Hundreds mobilize to free Lebanese revolutionary
Hundreds of supporters mobilized during an international week of actions to free Georges Ibrahim Abdallah, a Lebanese revolutionary imprisoned by France since Oct. 24, 1984.
Samidoun: Palestinian Prisoner Solidarity Network activists held the first demonstration, a protest outside the French mission to the United Nations on Oct. 14. Officers from the New York Police Department’s “Counterterrorism Bureau” moved quickly to intercept activists when they attempted to march into the building.
Samidoun held another protest at the French consulate-general on Oct. 21, before marching to the nearby Lebanese consulate-general.

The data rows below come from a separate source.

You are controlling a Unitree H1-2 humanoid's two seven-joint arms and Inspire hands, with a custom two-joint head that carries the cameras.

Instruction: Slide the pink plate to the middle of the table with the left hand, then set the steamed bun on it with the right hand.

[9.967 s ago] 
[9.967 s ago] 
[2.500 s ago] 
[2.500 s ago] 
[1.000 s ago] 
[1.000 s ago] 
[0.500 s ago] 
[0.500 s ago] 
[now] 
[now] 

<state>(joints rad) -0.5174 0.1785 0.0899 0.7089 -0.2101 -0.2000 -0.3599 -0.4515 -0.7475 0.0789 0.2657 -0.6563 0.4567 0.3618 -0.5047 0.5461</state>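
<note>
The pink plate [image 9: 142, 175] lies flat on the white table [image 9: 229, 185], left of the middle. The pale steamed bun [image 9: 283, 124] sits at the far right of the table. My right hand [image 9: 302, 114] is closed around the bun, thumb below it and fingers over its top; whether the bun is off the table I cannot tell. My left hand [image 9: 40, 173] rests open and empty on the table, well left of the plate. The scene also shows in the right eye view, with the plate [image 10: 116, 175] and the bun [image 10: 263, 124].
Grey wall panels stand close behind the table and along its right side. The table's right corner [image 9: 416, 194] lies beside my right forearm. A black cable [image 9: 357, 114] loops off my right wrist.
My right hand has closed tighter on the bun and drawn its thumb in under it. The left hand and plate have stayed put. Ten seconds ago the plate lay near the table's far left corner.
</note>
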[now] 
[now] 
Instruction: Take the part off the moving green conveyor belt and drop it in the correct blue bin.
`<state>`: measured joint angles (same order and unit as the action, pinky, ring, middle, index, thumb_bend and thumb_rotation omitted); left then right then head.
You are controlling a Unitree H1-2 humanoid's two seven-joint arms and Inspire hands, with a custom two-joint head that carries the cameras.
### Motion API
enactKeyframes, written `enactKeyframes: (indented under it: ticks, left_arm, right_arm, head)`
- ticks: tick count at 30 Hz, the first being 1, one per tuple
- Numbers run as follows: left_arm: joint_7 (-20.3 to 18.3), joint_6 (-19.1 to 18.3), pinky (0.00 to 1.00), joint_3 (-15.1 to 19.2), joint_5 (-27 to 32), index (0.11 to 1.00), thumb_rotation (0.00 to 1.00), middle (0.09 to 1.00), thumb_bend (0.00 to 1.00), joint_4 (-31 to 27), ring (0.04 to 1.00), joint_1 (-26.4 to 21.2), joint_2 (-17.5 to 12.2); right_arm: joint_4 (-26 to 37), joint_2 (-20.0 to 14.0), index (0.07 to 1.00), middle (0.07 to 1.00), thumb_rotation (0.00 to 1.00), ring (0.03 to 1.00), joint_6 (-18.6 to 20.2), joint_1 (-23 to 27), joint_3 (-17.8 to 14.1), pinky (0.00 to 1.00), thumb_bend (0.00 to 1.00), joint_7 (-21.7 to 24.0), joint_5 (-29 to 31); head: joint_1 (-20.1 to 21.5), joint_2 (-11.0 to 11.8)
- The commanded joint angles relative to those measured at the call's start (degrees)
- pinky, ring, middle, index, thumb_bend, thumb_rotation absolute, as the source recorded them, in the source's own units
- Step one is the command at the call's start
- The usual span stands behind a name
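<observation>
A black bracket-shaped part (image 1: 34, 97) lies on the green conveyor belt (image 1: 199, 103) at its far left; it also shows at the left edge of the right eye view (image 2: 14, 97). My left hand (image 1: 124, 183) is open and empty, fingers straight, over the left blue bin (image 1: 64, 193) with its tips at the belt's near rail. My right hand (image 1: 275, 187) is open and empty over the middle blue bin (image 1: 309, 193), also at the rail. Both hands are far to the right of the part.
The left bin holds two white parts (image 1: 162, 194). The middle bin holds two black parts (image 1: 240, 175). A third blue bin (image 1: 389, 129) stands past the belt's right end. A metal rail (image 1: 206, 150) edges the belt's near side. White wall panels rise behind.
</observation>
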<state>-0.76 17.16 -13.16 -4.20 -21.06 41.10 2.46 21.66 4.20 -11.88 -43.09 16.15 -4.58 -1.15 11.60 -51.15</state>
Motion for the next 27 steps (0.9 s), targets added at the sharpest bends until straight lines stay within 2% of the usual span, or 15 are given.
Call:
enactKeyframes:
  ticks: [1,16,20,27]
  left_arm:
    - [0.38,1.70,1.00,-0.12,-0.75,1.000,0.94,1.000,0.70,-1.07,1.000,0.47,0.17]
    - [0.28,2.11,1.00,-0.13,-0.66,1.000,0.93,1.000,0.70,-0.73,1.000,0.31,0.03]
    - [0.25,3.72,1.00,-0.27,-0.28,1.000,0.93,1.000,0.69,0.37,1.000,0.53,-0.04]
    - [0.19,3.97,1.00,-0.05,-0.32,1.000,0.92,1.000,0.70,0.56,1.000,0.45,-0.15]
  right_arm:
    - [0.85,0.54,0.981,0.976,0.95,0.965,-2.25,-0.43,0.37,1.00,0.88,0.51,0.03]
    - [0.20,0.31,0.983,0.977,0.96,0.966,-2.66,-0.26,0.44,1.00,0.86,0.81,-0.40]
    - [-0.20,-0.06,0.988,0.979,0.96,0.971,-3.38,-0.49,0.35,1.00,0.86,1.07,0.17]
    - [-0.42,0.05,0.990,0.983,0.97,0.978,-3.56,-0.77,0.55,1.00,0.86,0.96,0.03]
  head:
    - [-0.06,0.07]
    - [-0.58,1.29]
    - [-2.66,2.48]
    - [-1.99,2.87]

In France, Samidoun activists joined a march of more than 400 outside the prison where Abdallah is held in Lannemezan on Oct. 22. Protesters banged on the prison gates with flagpoles and stones, while others lit fireworks to ensure their message of solidarity would breach the prison walls. Samidoun activists also attended a forum in Toulouse.
Protests timed to coincide with the ninth appeal for Abdallah’s freedom were also held across France; in Manchester, England; Magdeburg, Hamburg and Berlin in Germany; Milan and Padua in Italy; Vienna; Thessaloniki and Athens in Greece; Istanbul; Tunis in Tunisia; Beirut; and Gaza and Ramallah.
In Chicago, participants in a U.S. chapter conference of the International League of Peoples’ Struggle demonstrated in support of Abdallah on Oct. 22.
Originally a member of the Syrian Social Nationalist Party, Abdallah, now 65, was injured fighting with the Popular Front for the Liberation of Palestine against Israel’s invasion of Lebanon in 1978. Later, France charged, he joined the Lebanese Armed Revolutionary Factions, a group formed to resist Western imperialism and Israeli occupation in Lebanon.
In 1984, French authorities arrested him for possession of a forged passport, then quickly agreed to include his name in a prisoner exchange with LARF the following year.
U.S. president Ronald Reagan personally asked French president François Mitterrand to block Abdallah’s release during a meeting in 1986.
But Abdallah was never released. Only in 2001 would he learn that one of his attorneys, Jean Paul Mazurier, during the negotiations and a subsequent criminal trial had been a secret agent of the French government, collecting information for its prosecutors to use against him.
In 1987, a special criminal court convicted Abdallah of the 1982 assassinations of U.S. Assistant Army Attaché Charles R. Ray and Israeli diplomat Yacov Barsimantov and involvement in the 1984 attempted assassination of U.S. Consul-General Robert Onan Homme.
‘One element of a wide range of actions’
French prosecutor Pierre Baechlin appealed for a light sentence, telling judges, “I beseech you, I implore you, not to pronounce a sentence of more than 10 years.” (Los Angeles Times, Feb. 28, 1987)
But the court unexpectedly deferred to French attorney Georges Kiejman, who had represented the U.S. government as a “civil plaintiff” to the case and urged a harsh sentence.
After the court sentenced Abdallah to life, shocking most French legal experts, U.S. Ambassador to France Joe M. Rodgers told reporters he was “pleased” by the outcome. (New York Times, March 1, 1987)
In following years, the U.S. government, as well as French and Israeli administrations, intervened to keep Abdallah imprisoned, even after French courts repeatedly ordered his freedom.
Declassified emails from Hillary Clinton’s private server show that in 2013 the secretary of state lodged a similar demand to block Abdallah’s release with French Foreign Minister Laurent Fabius. The French court of appeals had ordered Abdallah’s release a day earlier. The future U.S. presidential frontrunner told Fabius, “We hope French officials might find another basis to challenge the decision’s legality.” (samidoun.net, Jan. 18)
From his cell in Lannemezan, Abdallah wrote that his ongoing imprisonment was part of a broader effort to repress liberation struggles.
“In the Zionist jails, in Morocco, from the isolation cells in Turkey to those in Greece, in the Philippines and elsewhere in Europe and around the world, it is always the same,” he said in a statement read outside the prison on Oct. 22.
“Judicial persecution is only one element of a wide range of actions against revolutionary and pre-revolutionary movements.” (samidoun.net, Oct. 23)
Catron is a member of Al-Awda New York: The Palestine Right to Return Coalition and an organizer with Samidoun: Palestinian Prisoner Solidarity Network.